The Granville Street Library got its own historical marker last week, distinguishing the 40-foot-by-25 foot building as the first library for African Americans. There were about 100 guests in attendance for the unveiling, performed by the library’s second librarian, Helen Amis.

Amis, now 93, took over from Maude Lassiter, who was the first person to hold the librarian’s position when the doors opened in 1942.

“She kind of made Granville Street the center of the African American community – and really Granville County,” said Mark Pace about Lassiter.

Not only is Pace the North Carolina Room specialist at Thornton Library, he also is president of the Granville County Historical Society. He spoke with WIZS’s Bill Harris on Thursday’s regular history segment of TownTalk about the significance of the library and more.

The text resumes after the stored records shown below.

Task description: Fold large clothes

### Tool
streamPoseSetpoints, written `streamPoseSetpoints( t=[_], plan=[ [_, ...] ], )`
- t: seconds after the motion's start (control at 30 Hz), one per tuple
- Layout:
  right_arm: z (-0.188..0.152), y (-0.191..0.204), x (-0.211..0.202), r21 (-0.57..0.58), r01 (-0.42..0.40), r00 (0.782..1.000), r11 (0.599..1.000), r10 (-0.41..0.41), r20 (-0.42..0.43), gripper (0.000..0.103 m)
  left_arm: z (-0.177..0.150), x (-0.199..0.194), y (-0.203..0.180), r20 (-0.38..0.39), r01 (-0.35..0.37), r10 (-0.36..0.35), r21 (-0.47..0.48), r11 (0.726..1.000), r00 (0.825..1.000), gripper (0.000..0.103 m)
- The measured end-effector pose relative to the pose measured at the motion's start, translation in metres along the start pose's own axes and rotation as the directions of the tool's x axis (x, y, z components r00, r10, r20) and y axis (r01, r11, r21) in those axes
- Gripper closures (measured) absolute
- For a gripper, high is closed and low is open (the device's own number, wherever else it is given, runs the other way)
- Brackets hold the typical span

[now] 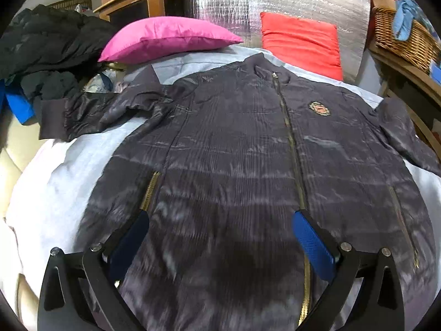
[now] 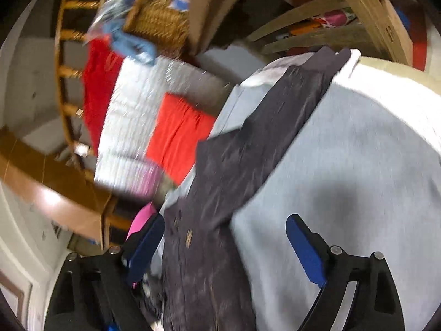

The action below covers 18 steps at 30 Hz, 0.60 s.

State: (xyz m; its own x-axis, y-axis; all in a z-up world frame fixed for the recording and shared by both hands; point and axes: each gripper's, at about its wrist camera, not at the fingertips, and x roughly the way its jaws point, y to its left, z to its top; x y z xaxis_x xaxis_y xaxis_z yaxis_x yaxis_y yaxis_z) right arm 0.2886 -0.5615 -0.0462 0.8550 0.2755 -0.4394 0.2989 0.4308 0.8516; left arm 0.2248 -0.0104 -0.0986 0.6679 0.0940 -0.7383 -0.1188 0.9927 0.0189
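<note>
L gripper (image 1: 220, 229): jaws spread wide, nothing between them, hanging over lower front of the dark jacket (image 1: 248, 151). Blue fingers (image 1: 311, 237) sit either side of the hem area; can't tell if pads touch the fabric, lower frame blurred.

R gripper (image 2: 223, 237): jaws also wide apart, nothing clamped. View rolled hard to one side and heavily motion-blurred. Jacket sleeve (image 2: 248, 143) runs up between the fingers toward frame top; its cuff end reaches the bed edge, detail lost in blur. Lower part of sleeve passes under the gripper body, cut off.

Jacket lies front-up, zipped, spread flat on pale blue bed sheet (image 1: 69, 165). Crest badge (image 1: 319, 109) on chest, gold centre zip (image 1: 289, 138), pocket zips each side. One sleeve bunched out toward view-left, cuff near a black clothes heap (image 1: 46, 44); other sleeve trails off view-right edge.

Beyond collar: magenta pillow (image 1: 165, 38), red pillow (image 1: 303, 41) leaning on silver foil panel (image 1: 275, 0). Wicker basket (image 1: 405, 35) w/ blue cloth at view-right, on wood shelf.
</note>
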Motion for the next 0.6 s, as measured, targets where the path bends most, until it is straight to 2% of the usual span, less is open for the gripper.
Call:
streamPoseSetpoints(
  t=[0.1, 0.2, 0.27, 0.33, 0.53, 0.57, 0.6],
  plan=[
    [0.038, -0.014, 0.029, 0.051, 0.033, 0.999, 0.998, -0.034, 0.008, 0.019, 0.001, 0.022, -0.001, -0.032, 0.000, 0.000, 0.001, 1.000, 0.999, 0.000],
    [0.060, -0.024, 0.053, 0.078, 0.064, 0.998, 0.995, -0.065, 0.006, 0.028, -0.006, 0.041, -0.001, -0.063, -0.003, 0.004, 0.011, 1.000, 0.998, 0.000],
    [0.072, -0.028, 0.068, 0.067, 0.101, 0.995, 0.993, -0.102, 0.004, 0.028, -0.011, 0.049, 0.001, -0.075, 0.011, -0.011, -0.002, 1.000, 0.997, 0.000],
    [0.079, -0.039, 0.081, 0.107, 0.181, 0.984, 0.978, -0.180, -0.018, 0.028, -0.012, 0.050, 0.001, -0.071, 0.017, -0.018, -0.009, 1.000, 0.997, 0.000],
    [0.093, -0.047, 0.097, 0.141, 0.235, 0.971, 0.962, -0.239, 0.007, 0.029, -0.015, 0.051, 0.002, -0.053, 0.025, -0.025, -0.013, 1.000, 0.998, 0.000],
    [0.096, -0.044, 0.099, 0.130, 0.250, 0.967, 0.960, -0.253, 0.011, 0.032, -0.015, 0.051, 0.003, -0.049, 0.027, -0.028, -0.015, 1.000, 0.998, 0.000],
    [0.101, -0.040, 0.102, 0.101, 0.271, 0.962, 0.957, -0.273, 0.007, 0.051, -0.016, 0.051, 0.004, -0.047, 0.033, -0.034, -0.020, 0.999, 0.998, 0.000]
  ],
)
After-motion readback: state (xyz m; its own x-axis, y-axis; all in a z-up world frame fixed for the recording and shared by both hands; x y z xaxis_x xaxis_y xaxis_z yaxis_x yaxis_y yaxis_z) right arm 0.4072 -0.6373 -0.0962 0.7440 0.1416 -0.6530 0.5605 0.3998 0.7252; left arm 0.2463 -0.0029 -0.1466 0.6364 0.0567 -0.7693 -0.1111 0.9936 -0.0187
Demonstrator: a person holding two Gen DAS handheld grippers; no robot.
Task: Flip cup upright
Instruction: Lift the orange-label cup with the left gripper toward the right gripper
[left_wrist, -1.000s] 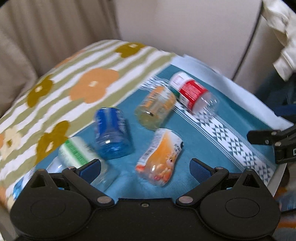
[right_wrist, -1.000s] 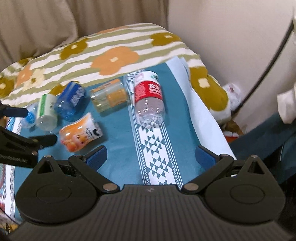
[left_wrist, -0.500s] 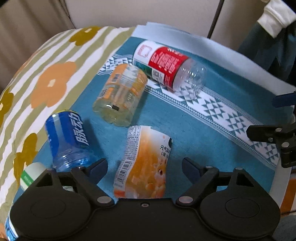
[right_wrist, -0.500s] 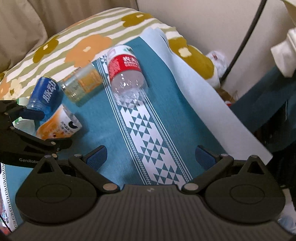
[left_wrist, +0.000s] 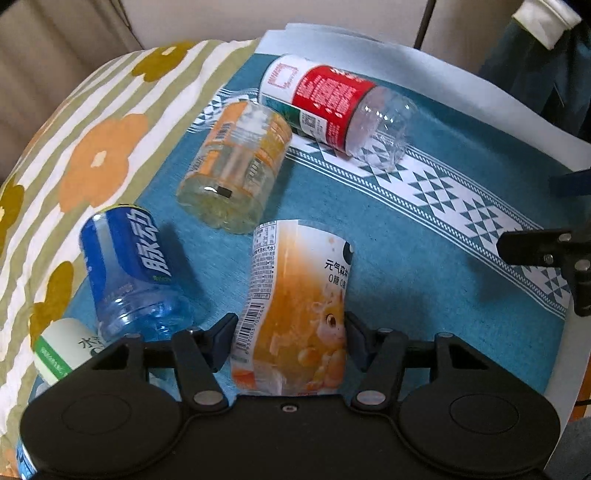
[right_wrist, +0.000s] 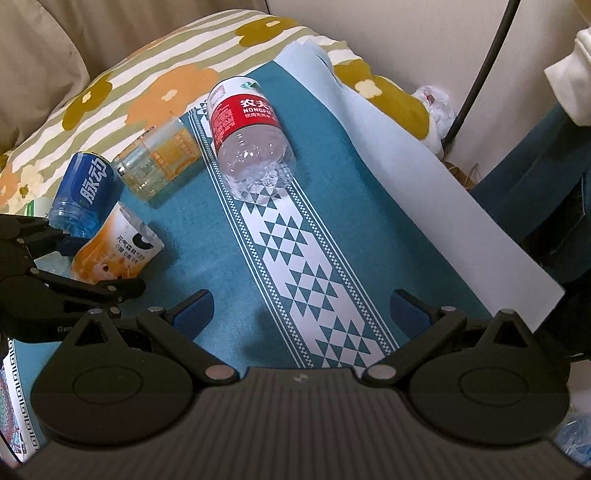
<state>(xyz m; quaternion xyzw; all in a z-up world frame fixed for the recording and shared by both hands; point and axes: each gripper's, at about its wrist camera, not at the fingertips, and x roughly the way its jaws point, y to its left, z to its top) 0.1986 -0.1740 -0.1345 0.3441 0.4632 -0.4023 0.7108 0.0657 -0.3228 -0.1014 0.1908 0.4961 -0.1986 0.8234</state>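
Left gripper: your jaws stand on either side of the orange cup, which lies on its side on the teal cloth; contact looks likely, though a firm clamp cannot be confirmed. Right gripper: spread wide, empty, above the cloth. No cup stands upright yet: the blue cup, yellow cup and red-labelled cup also lie flat. Hidden: the orange cup's base behind your gripper body; the green-labelled container is cut off.
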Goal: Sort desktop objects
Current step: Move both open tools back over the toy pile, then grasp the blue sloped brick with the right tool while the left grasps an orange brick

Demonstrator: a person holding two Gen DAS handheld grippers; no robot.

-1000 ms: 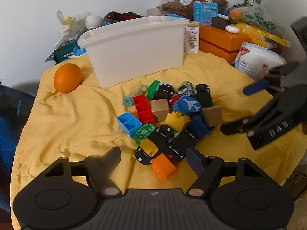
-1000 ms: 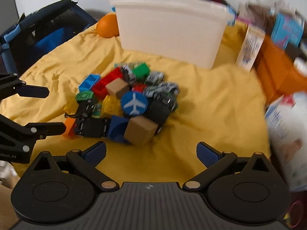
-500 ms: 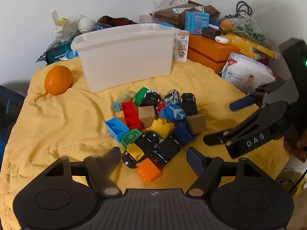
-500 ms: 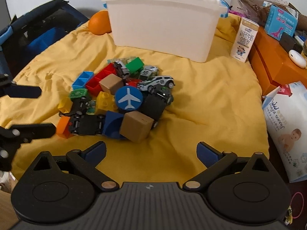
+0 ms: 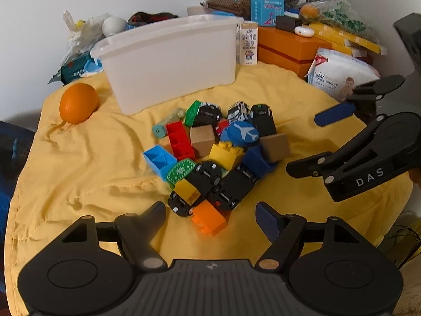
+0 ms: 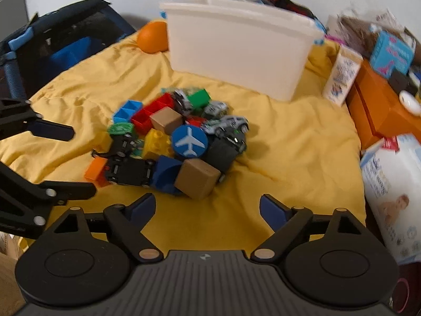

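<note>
A pile of toys lies on the yellow cloth (image 5: 79, 171): a blue disc with a white plane (image 5: 243, 133) (image 6: 189, 141), two brown cubes (image 6: 197, 181), a yellow brick (image 5: 226, 154), an orange brick (image 5: 209, 220), and black toy cars (image 5: 231, 187). Behind the pile stands a white bin (image 5: 171, 60) (image 6: 236, 52). My left gripper (image 5: 210, 216) (image 6: 83, 160) is open at the pile's near edge, with the orange brick just ahead of its tips and untouched. My right gripper (image 6: 206, 205) (image 5: 304, 144) is open beside the pile, its jaws closing with nothing between them.
An orange fruit (image 5: 78, 103) sits left of the bin. Orange boxes (image 5: 286, 47), a milk carton (image 5: 248, 43), a wipes pack (image 5: 339, 73) and bags crowd the back and right. A dark blue chair (image 6: 60, 50) stands off the cloth's left edge.
My right gripper's jaws have narrowed a little. Both views have shifted slightly over the pile. The toys have not moved.
</note>
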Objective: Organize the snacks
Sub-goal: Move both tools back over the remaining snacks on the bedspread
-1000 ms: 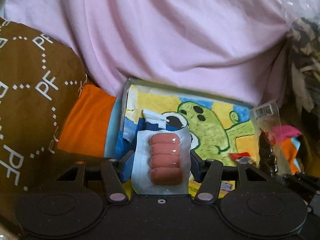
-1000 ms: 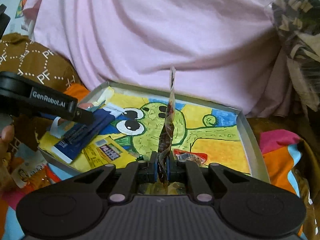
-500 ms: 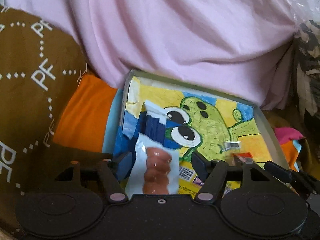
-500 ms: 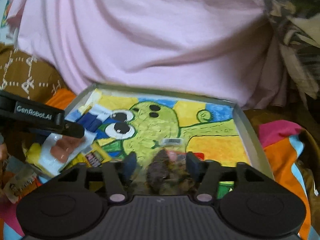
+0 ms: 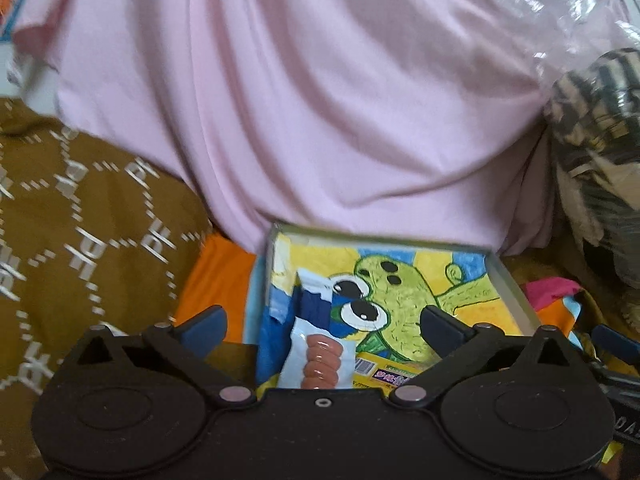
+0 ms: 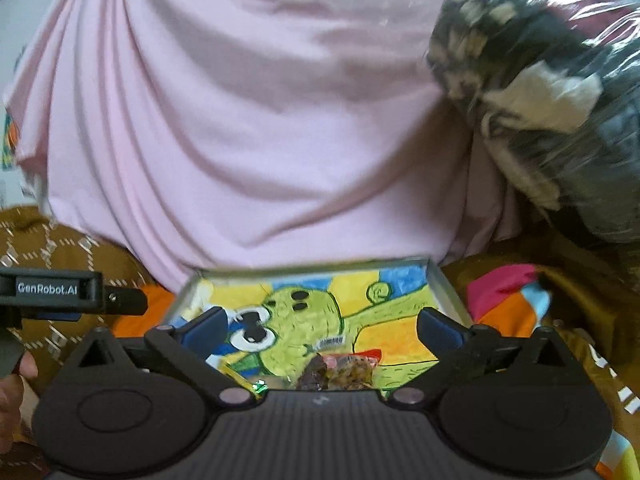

Pace said Granville County was ahead of its time regarding the library system. “It was the first library to get county funding when it was established in 1936,” he said. Shortly thereafter, a group of prominent African American citizens pushed for a library to serve the Black community. And in 1941, Roosevelt’s Works Progress Administration approved $2,200 to build the library.

The city of Oxford donated the land on Granville Street and the building went up. Pace said the building has not undergone any alterations since it opened in 1942.

First Baptist Church owns the property, and has plans to restore it, Pace said.

According to Pace, the library is the third oldest building still standing that once was owned by the county.

Once the library opened, Lassiter – from the Oak Hill community in northern Granville County – got to work to get books. By 1950, there were about 23,000 volumes. A few years later, a bookmobile was taking books to patrons out in the county. The little library averaged 3,000 borrowers a year.

Lassiter got Howard University President Mordecai Johnson to visit the library, as well as historian John Hope Franklin and poet Langston Hughes, Pace said.

“Hughes stayed at Ms. Lassiter’s house and gave readings at the library,” he said, “and at Shaw High School out at Stovall.”

By the time the Civil Rights movement was gaining momentum in 1965, the current Thornton Library in Oxford was ready to open and county officials decided to integrate the library system. The Granville Street Library remained open, but saw fewer patrons. It closed in 1975.

Placement of the marker was a joint effort of the county library system and First Baptist Church, with fund paid from donations made to the North Carolina Room.

“I was just really amazed” at the attendance for the unveiling ceremony, Pace said. “I’m pleased that that many people care.”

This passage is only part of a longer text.